- 23 Oct 2024
- 2 Minutes to read
- DarkLight
- PDF
Integrate Secure Channel communication
- Updated on 23 Oct 2024
- 2 Minutes to read
- DarkLight
- PDF
The Secure Channel feature can only be integrated in the context of an integration of a two-step activation model.
The Secure Channel communication consists of:
Generating an encrypted Secure Channel message from raw data.
Sending the Secure Channel message to the Mobile Authenticator Studio app via an image.
Signing the Secure Channel message in the Mobile Authenticator Studio app.
Validating the Mobile Authenticator Studio message signature to acknowledge the transfer.
The integration of Secure Channel communication mandatorily requires the integration of OneSpan Authentication Server Framework 3.13.1.2 or later and of the Secure Messaging SDK 4.3.5 or later.
The usage of Cronto images to deliver the activation message requires the integration of the Image Generator SDK 4.3.5.
Secure Channel communication (overview)
The generation of a Secure Channel message body from raw data relies on the transaction message body version 2 generation functionality of the Secure Messaging SDK 4.3.5. The content of the message can be formatted in three different formats:
A list of keys and values to display transaction content.

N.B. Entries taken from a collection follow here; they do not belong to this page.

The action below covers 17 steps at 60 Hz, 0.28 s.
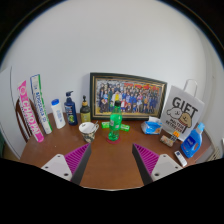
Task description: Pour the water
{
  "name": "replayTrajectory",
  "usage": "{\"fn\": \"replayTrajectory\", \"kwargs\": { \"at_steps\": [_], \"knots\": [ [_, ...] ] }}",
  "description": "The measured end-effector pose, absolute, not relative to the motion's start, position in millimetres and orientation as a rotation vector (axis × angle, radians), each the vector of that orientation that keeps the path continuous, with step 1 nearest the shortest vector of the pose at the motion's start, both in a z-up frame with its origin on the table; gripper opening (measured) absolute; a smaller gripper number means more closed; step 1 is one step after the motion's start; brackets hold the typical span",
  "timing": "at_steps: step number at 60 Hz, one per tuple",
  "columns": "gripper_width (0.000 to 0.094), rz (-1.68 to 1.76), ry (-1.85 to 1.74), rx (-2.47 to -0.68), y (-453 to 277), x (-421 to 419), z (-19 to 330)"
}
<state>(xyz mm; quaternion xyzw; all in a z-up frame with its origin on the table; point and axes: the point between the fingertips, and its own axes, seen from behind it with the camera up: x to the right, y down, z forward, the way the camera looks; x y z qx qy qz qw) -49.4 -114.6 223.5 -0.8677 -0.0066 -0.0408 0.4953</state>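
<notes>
The hand-held gripper (111, 158) hangs spread and empty above the wooden worktop (110, 172). Beyond its fingers stands a green bottle (115, 123), just beside a small cup (89, 129), before a framed photograph (127, 96). This looks like the approach: next, close on the bottle.

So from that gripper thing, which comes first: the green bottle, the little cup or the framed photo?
The gripper is open.
1. Green bottle: straight ahead of the fingers, nearest.
2. Small cup: just left of the bottle, slightly farther back; close to call.
3. Framed photo: behind both, against the wall.
</notes>
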Motion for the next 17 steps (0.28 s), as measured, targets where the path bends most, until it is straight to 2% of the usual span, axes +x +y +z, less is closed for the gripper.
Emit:
{"fn": "replayTrajectory", "kwargs": {
  "at_steps": [17],
  "knots": [
    [0.0851,-0.102,-0.019,-2.087,-141.3,-59.7,226.9]
  ]
}}
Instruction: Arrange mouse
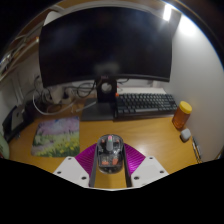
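A see-through mouse [110, 150] with coloured parts inside sits between my fingers. My gripper [110, 162] is shut on it, with the magenta pads [86, 160] pressing on both of its sides. The mouse appears to be held just above the wooden desk [150, 135]. A colourful mouse mat [57, 135] lies on the desk ahead and to the left of the fingers.
A black keyboard [146, 103] lies ahead to the right, under a large dark monitor [105, 45]. An orange bottle [184, 112] and a small white object [185, 134] stand at the right. Cables and a power strip [60, 96] lie at the far left.
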Motion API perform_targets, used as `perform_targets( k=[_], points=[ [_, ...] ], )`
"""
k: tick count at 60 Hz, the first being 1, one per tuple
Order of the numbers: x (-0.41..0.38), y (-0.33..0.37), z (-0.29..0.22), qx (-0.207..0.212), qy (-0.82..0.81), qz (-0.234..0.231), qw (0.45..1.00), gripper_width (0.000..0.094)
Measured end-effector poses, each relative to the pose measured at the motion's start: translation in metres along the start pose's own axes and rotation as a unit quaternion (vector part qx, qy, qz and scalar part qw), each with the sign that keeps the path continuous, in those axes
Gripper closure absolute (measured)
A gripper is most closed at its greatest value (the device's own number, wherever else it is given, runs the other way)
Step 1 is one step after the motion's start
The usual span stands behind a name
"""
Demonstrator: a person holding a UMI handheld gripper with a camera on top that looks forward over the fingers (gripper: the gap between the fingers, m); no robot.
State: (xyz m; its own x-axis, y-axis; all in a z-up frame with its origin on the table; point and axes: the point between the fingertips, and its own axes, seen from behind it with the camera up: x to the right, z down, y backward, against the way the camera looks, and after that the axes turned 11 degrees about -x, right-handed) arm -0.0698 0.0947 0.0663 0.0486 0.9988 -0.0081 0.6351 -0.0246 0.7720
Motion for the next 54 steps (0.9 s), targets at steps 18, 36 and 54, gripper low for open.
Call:
perform_targets(
  k=[18, 36, 54],
  points=[
    [-0.120, -0.005, -0.072, 0.019, 0.011, -0.050, 0.999, 0.0519],
    [-0.245, -0.084, -0.042, -0.036, 0.038, -0.054, 0.997, 0.0519],
    [-0.257, -0.118, -0.014, -0.063, 0.024, -0.033, 0.997, 0.0443]
  ],
)
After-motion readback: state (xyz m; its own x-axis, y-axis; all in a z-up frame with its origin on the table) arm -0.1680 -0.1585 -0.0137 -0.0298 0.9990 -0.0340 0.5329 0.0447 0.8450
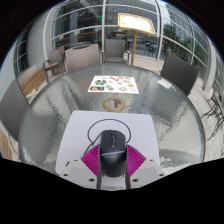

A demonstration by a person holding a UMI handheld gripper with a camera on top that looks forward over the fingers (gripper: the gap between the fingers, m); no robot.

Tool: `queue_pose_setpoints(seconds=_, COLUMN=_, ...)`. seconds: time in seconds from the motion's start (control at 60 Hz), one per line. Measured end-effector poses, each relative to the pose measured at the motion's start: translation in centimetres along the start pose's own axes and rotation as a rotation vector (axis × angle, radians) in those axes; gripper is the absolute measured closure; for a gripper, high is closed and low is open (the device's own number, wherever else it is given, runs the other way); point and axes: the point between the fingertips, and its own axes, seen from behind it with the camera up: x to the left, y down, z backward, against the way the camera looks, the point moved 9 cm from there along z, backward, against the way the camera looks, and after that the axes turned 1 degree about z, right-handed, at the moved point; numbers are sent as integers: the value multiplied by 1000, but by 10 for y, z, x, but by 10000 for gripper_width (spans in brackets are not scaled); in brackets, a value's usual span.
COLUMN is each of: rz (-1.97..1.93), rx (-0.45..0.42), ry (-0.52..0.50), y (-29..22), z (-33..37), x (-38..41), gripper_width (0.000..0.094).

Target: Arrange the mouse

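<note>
Glass-walled room, round glass table (60,110) under my gripper (111,160). Between the pink pads (92,160) sits the black mouse (111,150), pinched by both, over a white mat (85,130). Beyond it lies a colourful printed sheet (113,84), chairs around the rim. My worry: the mouse's rounded sides could squirm out if I tilt, and it would skid on glass if it misses the mat.

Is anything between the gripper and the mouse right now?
Nothing visible. The black mouse sits directly between the gripper's pink-padded fingers, on the white mat on the glass table. The colourful card lies well beyond it.
</note>
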Motion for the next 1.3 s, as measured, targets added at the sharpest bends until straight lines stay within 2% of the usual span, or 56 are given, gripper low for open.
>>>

A challenge for a Challenge/Response operation.
Free text.
Each format is associated with a dedicated API method to facilitate integration:
generateSignatureTransactionMessageBodyV2()
generateChallengeTransactionMessageBodyV2()
generateFreeTextMessageBodyV2()
generateChallengeTransactionMessageBodyV2() generates a challenge transaction message. The title defined inside the message will not be displayed on the screen. To display the title on the screen, the generateFreeTextMessageBodyV2() method must be used.
The output of this API call must be used as the input for the OneSpan Authentication Server Framework API method AAL2GenMessageRequest().
The output from OneSpan Authentication Server Framework can then be converted into a message using the Image Generator SDK to be scanned by Mobile Authenticator Studio.
The length of the Secure Channel message must be limited to 200 hexadecimal characters for it to be converted into a Cronto image.
The signature of the transaction message generated by Mobile Authenticator Studio can be validated using the OneSpan Authentication Server Framework API method AAL2VerifyMessageSignature().
The flags defined in the Secure Messaging SDK to generate a Secure Channel message have the following effects on a Mobile Authenticator Studio application:
showMAC: If true, the Mobile Authenticator Studio application will compute a MAC to sign the transaction.
askPIN: This flag is ignored. PIN management is triggered directly by the Mobile Authenticator Studio application.
showData: If true, the Mobile Authenticator Studio application will display the content of the transaction message.
askApproval: If true, the Mobile Authenticator Studio application will prompt the user to confirm the transaction data before the MAC is generated.
showWarning: If true, the Mobile Authenticator Studio application will display a predefined warning message to the user.